Start by completing the following exercise to test your knowledge. Then read on for a summary of this topic.
- A good way for a church to find a CPA to conduct an audit is to contact other churches in the community that have annual audits and obtain references.
True or False
- Churches that are sued should immediately submit the lawsuit to their insurance company to determine if it is covered under the church's insurance policy.
True or False
- If a church is sued, and its insurer determines that the case is covered under the church's insurance policy, then the insurer rather than the church is responsible for retaining an attorney and defending the church.
True or False
- If a church is sued, and its insurance company denies coverage, then the church must select its own attorney and pay all legal fees incurred in the defense of the case.
True or False
- Selecting attorneys to represent a church on the basis of personal acquaintances of individual board members is not always a good idea.
True or False
There are occasions when a church board must hire an attorney or CPA. Here are some examples:
* A church board hires a CPA firm each year to conduct an audit of the church's financial statements and records.

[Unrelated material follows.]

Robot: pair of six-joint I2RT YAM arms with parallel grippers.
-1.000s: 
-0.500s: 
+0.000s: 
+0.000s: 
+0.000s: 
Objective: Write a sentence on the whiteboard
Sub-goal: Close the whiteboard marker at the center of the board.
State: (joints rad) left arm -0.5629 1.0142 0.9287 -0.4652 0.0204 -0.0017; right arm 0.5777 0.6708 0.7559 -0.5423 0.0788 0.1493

* A church dismisses an employee who later sues the church for discrimination. The church board discovers that the church insurance policy does not cover employment practices, and so it is forced to hire an attorney to defend the church in the lawsuit.
* A church receives a $100,000 gift in the will of a church member who died recently. The church is immediately contacted by an attorney representing the deceased member's heirs, demanding that the church renounce this gift in favor of the heirs. The church hires an attorney to represent its interests.
* A local tax assessor informs a church that a vacant tract of land that it owns is going to be placed on the tax rolls. The church hires an attorney to establish that the property is exempt from taxation.
* A local zoning board refuses to let a church purchase a tract of land for the construction of a new sanctuary. The church board hires an attorney to represent the church's interests.
* A church would like to prepare an employee handbook. The church board hires an attorney to assist with this project.
* A church member demands to inspect virtually all of a church's records in order to determine if the church is being governed properly. The church board hires an attorney to assist in responding to the member.
Church treasurers often do not know where to begin when faced with the need to hire an attorney or CPA. Here are some tips that may help:
Selecting a CPA
1) If you are looking for a CPA to perform an audit, then a good place to start is by contacting other churches in your community that have annual audits and obtain references. You can learn a lot through such contacts.
2) Ask CPAs how many churches they audit. If they don't audit any, then ask if they audit any nonprofit organizations. Ideally, you will want to stick with a CPA firm with experience auditing churches.
3) If you cannot find a local CPA firm with experience auditing churches, you should consider hiring a CPA firm from out-of-town. There are a few excellent regional and national CPA firms that have experience auditing churches. Their fees may be higher because of the travel that is involved, but the higher cost must be weighed against their expertise.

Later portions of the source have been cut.